Using technology is not an idea.

However, when you do something as cool as this you do not really need to unearth some deep insightful human truth. Sometimes it is just enough to surprise and delight your audience with that technology:

Insight: People are already making shitloads of gifs about TV series. Why Netflix would not use gifs about TV series in their advertising?

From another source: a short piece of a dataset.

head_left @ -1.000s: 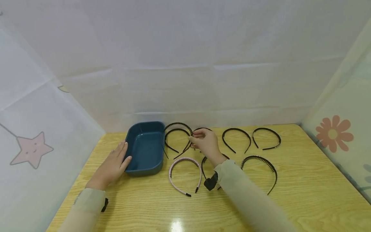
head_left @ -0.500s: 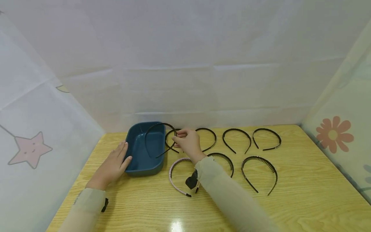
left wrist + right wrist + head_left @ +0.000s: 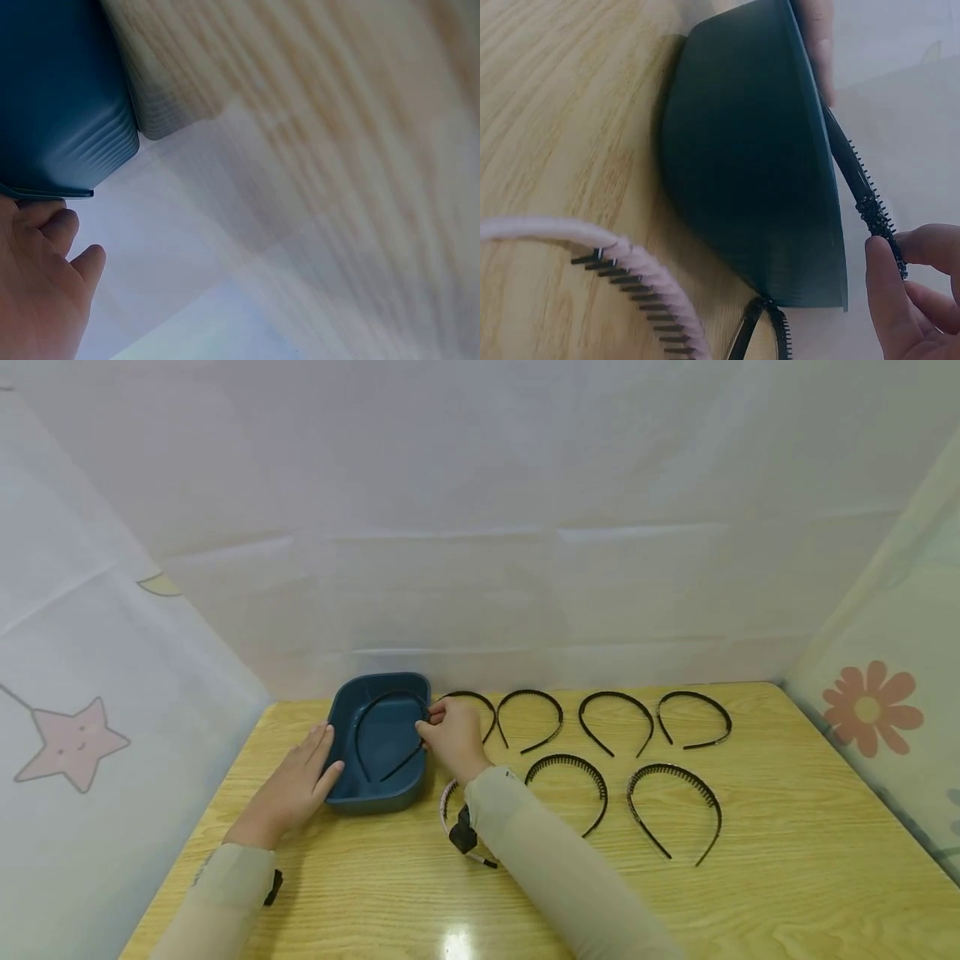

That insight itself is quite bland so we need couple of twists to make this interesting. This is what many people in agencies don´t realize. Advertising seldom is doing something completely new. It is adding new twists to proven tactics. Therefore we don´t necessarily need to do different things than our competitor, we just need to do it

Twist #1: Put gifs in outdoor. Internet is full of GIFs, your nearest MRT station not necessarily so. I deliberately exclude the fact this was “the first time outdoor ad that was done entirely with GIFs”, because that is just typical case study hyperbole. There is first time for everything. The first times are not necessarily relevant, pleasant or something you should have done in first place. Like having first soda ad in space. Why?

Twist #2: Make them contextually relevant*. Make the ads react to their surroundings (weather, location) and make them real-time.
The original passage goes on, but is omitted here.